Problem: Word for word, print each line of the listing below; pictures stay out.

Supplied data:

<<<<

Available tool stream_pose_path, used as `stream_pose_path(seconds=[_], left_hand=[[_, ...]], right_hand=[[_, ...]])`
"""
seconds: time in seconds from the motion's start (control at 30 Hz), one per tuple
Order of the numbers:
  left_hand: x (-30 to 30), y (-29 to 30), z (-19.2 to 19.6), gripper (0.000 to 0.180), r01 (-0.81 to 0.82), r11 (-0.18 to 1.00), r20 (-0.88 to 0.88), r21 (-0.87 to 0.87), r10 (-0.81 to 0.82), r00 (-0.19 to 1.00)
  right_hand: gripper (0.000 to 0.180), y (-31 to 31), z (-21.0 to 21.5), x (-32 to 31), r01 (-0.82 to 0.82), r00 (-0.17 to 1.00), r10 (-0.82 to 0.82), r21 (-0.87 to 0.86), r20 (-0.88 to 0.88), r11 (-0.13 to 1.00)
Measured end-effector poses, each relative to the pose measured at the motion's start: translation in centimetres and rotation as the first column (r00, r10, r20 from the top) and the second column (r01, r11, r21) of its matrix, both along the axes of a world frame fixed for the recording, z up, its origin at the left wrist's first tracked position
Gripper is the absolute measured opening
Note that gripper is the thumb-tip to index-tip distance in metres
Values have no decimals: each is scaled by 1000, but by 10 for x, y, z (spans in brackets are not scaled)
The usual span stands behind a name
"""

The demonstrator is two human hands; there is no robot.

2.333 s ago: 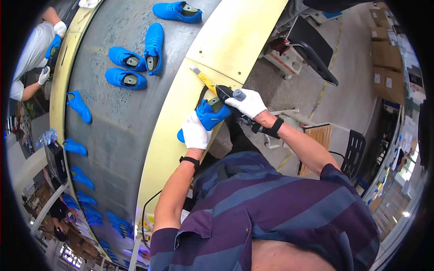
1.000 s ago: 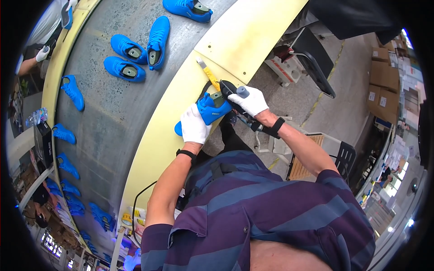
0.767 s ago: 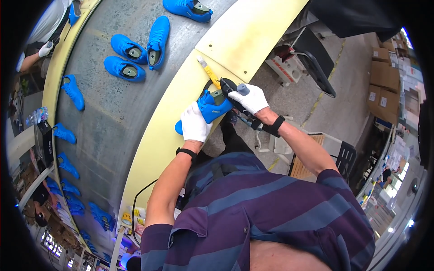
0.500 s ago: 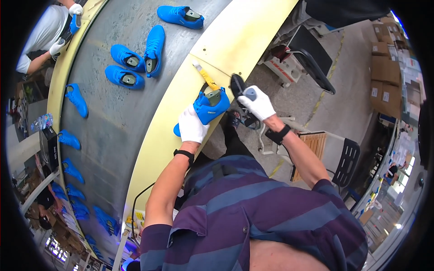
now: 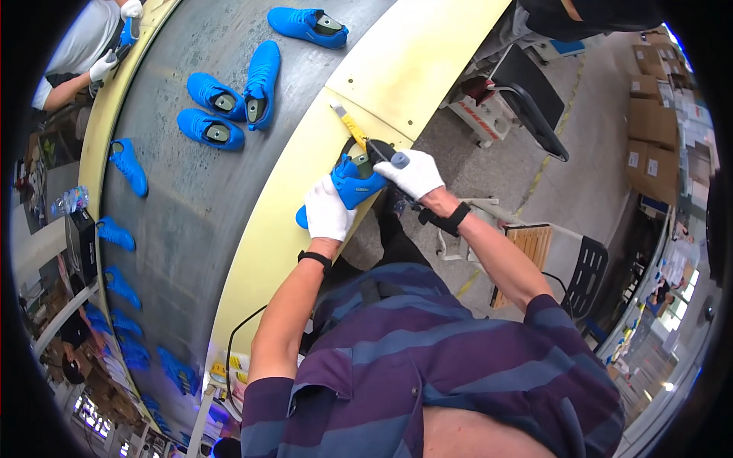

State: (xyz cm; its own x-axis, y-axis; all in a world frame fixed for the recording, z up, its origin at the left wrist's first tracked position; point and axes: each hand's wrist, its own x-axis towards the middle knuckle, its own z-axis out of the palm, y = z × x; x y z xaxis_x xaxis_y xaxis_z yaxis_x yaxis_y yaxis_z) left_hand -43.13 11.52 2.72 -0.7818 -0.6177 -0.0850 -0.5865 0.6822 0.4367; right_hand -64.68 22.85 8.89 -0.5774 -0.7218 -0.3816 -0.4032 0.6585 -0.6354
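We stand at a long grey conveyor belt [image 5: 191,198] with a pale yellow rim [image 5: 282,221], blue shoes scattered along it; three shoes [image 5: 229,103] lie together well apart from us. On the rim just before us rests one blue shoe [image 5: 353,187]. Our gloved left hand [image 5: 327,212] is clasped over its middle, pinning it down. Our gloved right hand [image 5: 412,172] grips a black-handled tool [image 5: 379,150], its tip at the shoe's opening. A yellow knife [image 5: 347,122] lies on the rim just beyond the shoe.
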Motion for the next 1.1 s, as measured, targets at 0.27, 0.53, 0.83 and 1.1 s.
stream_pose_path(seconds=[0.27,0.53,0.83,1.1], left_hand=[[9,1,-11,96,0,999,-25,-40,-1,1000],[7,-1,-8,97,-2,1000,-19,-20,1,1000],[6,-1,-6,104,-14,1000,-76,-27,12,997],[4,-1,0,108,-12,1000,-31,-16,12,999]], right_hand=[[45,2,-1,11,95,986,-85,-62,147,994],[47,-4,3,11,90,991,-83,-55,107,994],[46,-10,4,9,58,997,-53,-81,64,995],[49,-13,0,6,-27,998,26,-23,-54,999]])
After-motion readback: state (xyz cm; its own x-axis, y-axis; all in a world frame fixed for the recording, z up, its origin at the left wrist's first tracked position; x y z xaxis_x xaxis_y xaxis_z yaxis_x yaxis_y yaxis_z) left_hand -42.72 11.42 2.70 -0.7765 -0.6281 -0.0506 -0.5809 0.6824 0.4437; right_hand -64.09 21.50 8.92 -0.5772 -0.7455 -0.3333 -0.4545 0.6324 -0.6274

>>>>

The answer:
Available tool stream_pose_path, used as `stream_pose_path(seconds=[_], left_hand=[[_, ...]], right_hand=[[_, ...]])`
"""
seconds: time in seconds from the motion's start (control at 30 Hz), one per tuple
Order of the numbers:
  left_hand: x (-30 to 30), y (-29 to 30), z (-19.2 to 19.6), gripper (0.000 to 0.180), r01 (-0.81 to 0.82), r11 (-0.18 to 1.00), r20 (-0.88 to 0.88), r21 (-0.87 to 0.87), r10 (-0.81 to 0.82), r00 (-0.19 to 1.00)
  right_hand: gripper (0.000 to 0.180), y (-31 to 31), z (-21.0 to 21.5), x (-32 to 31), r01 (-0.82 to 0.82), r00 (-0.17 to 1.00), r10 (-0.82 to 0.82), r21 (-0.87 to 0.86), r20 (-0.88 to 0.88), r11 (-0.13 to 1.00)
Measured end-effector poses, each relative to the pose measured at the motion's start: translation in centimetres and rotation as the first column (r00, r10, r20 from the top) and the second column (r01, r11, r21) of its matrix, both along the axes of a world frame fixed for the recording, z up, its origin at the left wrist's first tracked position
Gripper is the absolute measured opening
Note that gripper is the thumb-tip to index-tip distance in metres
Values have no decimals: each is scaled by 1000, but by 10 for x, y, z (spans in brackets are not scaled)
The usual span stands behind a name
"""

The demonstrator is two human hands; there is no robot.

2.333 s ago: 
1.000 s ago: 
0.767 s ago: 
0.500 s ago: 
now: 

State: (xyz cm; its own x-axis, y-axis; all in a world frame fixed for the recording, z up, its origin at the left wrist's first tracked position; point and axes: each hand's wrist, its own x-axis towards the middle knuckle, its own z-axis out of the palm, y = z × x; x y z xaxis_x xaxis_y xaxis_z yaxis_x yaxis_y yaxis_z) left_hand -43.13 11.52 2.72 -0.7818 -0.6177 -0.0850 -0.5865 0.6822 0.4367; right_hand -64.68 22.85 8.89 -0.5774 -0.7218 -0.3816 -0.4032 0.6585 -0.6354
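We stand at a long grey conveyor belt [image 5: 191,198] with a pale yellow rim [image 5: 282,221], blue shoes scattered along it; three shoes [image 5: 229,103] lie together well apart from us. On the rim just before us rests one blue shoe [image 5: 353,187]. Our gloved left hand [image 5: 327,212] is clasped over its middle, pinning it down. Our gloved right hand [image 5: 412,172] grips a black-handled tool [image 5: 379,150], its tip at the shoe's opening. A yellow knife [image 5: 347,122] lies on the rim just beyond the shoe.
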Motion for the next 1.1 s, as measured, targets at 0.27, 0.53, 0.83 and 1.1 s.
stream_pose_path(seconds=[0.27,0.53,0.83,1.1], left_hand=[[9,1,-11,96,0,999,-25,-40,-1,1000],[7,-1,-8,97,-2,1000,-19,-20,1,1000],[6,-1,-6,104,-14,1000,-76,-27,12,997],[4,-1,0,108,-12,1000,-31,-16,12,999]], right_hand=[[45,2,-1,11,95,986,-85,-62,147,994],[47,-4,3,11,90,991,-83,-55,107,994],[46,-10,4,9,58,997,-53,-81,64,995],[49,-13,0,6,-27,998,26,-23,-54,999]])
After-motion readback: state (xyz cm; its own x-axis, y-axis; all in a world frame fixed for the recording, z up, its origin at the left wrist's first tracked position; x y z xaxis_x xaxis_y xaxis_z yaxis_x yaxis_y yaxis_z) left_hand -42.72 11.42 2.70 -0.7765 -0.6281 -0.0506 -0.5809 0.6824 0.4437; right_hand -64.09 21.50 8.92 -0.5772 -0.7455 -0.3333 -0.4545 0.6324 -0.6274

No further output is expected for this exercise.